Work to be completed » Write out all of the data again, exactly as it reads.

*** Information shown ***

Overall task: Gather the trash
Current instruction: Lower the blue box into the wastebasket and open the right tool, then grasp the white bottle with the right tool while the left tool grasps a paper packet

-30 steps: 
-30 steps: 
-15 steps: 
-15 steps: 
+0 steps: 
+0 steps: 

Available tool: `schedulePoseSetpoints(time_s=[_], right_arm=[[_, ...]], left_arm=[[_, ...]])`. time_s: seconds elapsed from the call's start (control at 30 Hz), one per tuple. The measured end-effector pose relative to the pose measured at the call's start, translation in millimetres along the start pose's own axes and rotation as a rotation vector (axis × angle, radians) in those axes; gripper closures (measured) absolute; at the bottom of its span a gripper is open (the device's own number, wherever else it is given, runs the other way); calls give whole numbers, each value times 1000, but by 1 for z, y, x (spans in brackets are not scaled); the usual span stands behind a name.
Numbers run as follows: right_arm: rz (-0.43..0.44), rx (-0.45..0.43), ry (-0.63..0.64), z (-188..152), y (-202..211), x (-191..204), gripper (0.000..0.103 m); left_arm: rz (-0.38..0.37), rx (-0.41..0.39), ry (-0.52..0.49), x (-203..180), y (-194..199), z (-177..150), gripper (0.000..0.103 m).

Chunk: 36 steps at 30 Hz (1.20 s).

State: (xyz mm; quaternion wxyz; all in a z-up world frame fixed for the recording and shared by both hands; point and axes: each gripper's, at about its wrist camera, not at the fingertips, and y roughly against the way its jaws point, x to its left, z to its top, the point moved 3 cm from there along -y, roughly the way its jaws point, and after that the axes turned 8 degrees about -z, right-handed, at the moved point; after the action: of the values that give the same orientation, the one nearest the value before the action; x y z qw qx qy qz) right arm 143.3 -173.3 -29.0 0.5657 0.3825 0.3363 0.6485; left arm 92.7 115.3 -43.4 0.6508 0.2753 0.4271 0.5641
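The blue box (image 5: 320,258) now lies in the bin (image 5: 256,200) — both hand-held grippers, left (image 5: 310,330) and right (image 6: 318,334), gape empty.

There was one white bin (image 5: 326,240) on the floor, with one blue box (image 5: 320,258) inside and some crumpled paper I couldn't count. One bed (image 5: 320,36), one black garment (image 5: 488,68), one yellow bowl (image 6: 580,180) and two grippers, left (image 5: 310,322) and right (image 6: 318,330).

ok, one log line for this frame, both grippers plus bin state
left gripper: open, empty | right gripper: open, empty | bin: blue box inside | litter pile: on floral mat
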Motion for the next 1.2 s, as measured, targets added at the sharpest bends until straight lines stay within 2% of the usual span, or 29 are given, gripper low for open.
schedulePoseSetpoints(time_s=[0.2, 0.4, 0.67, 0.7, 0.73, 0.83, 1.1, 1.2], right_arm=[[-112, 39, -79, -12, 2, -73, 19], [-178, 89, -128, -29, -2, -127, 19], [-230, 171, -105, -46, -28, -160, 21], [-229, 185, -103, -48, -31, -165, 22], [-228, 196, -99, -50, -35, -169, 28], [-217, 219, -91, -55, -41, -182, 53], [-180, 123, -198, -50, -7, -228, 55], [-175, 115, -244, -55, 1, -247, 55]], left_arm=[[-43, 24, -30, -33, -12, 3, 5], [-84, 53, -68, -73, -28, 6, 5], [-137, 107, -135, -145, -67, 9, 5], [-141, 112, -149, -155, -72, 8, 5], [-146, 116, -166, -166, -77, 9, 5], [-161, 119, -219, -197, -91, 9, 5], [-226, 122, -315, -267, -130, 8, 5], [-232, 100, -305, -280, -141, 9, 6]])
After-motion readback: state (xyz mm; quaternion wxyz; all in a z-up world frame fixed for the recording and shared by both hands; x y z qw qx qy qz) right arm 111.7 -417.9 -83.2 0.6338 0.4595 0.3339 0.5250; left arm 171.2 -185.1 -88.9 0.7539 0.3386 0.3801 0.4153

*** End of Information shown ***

Solution to this problem »
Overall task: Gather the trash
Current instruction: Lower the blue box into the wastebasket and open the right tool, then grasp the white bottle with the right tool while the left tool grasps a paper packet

-30 steps: 
-30 steps: 
-15 steps: 
-15 steps: 
+0 steps: 
+0 steps: 

Available tool: `schedulePoseSetpoints(time_s=[_], right_arm=[[_, ...]], left_arm=[[_, ...]])`. time_s: seconds elapsed from the call's start (control at 30 Hz), one per tuple. The measured end-effector pose relative to the pose measured at the call's start, translation in millimetres along the start pose's own axes and rotation as a rotation vector (axis × angle, radians) in those axes; gripper closures (measured) absolute; at the bottom of its span a gripper is open (the device's own number, wherever else it is given, runs the other way); calls give whole numbers, each value times 1000, but by 1 for z, y, x (spans in brackets are not scaled); the usual span stands behind a name.
Numbers run as follows: right_arm: rz (-0.43..0.44), rx (-0.45..0.43), ry (-0.63..0.64), z (-188..152), y (-202..211), x (-191..204), gripper (0.000..0.103 m); left_arm: rz (-0.38..0.37), rx (-0.41..0.39), ry (-0.52..0.49), x (-203..180), y (-194..199), z (-177..150), gripper (0.000..0.103 m).

Chunk: 36 steps at 30 Hz (1.20 s).

State: (xyz mm; quaternion wxyz; all in a z-up world frame fixed for the recording and shared by both hands; point and axes: each gripper's, at about its wrist camera, not at the fingertips, and y roughly against the way its jaws point, x to its left, z to its top, the point moved 3 cm from there along -y, roughly the way its jaws point, and after that the axes turned 8 degrees about -z, right-handed, at the moved point; after the action: of the values that give the same orientation, the one nearest the value before the action; x y z qw qx qy qz) right arm 143.3 -173.3 -29.0 0.5657 0.3825 0.3363 0.6485; left arm 92.7 115.3 -43.4 0.6508 0.2753 0.4271 0.5641
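The blue box (image 5: 320,258) now lies in the bin (image 5: 256,200) — both hand-held grippers, left (image 5: 310,330) and right (image 6: 318,334), gape empty.

There was one white bin (image 5: 326,240) on the floor, with one blue box (image 5: 320,258) inside and some crumpled paper I couldn't count. One bed (image 5: 320,36), one black garment (image 5: 488,68), one yellow bowl (image 6: 580,180) and two grippers, left (image 5: 310,322) and right (image 6: 318,330).

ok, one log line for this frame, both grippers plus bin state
left gripper: open, empty | right gripper: open, empty | bin: blue box inside | litter pile: on floral mat
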Motion for the next 1.2 s, as measured, targets added at the sharpest bends until straight lines stay within 2% of the usual span, or 29 are given, gripper low for open.
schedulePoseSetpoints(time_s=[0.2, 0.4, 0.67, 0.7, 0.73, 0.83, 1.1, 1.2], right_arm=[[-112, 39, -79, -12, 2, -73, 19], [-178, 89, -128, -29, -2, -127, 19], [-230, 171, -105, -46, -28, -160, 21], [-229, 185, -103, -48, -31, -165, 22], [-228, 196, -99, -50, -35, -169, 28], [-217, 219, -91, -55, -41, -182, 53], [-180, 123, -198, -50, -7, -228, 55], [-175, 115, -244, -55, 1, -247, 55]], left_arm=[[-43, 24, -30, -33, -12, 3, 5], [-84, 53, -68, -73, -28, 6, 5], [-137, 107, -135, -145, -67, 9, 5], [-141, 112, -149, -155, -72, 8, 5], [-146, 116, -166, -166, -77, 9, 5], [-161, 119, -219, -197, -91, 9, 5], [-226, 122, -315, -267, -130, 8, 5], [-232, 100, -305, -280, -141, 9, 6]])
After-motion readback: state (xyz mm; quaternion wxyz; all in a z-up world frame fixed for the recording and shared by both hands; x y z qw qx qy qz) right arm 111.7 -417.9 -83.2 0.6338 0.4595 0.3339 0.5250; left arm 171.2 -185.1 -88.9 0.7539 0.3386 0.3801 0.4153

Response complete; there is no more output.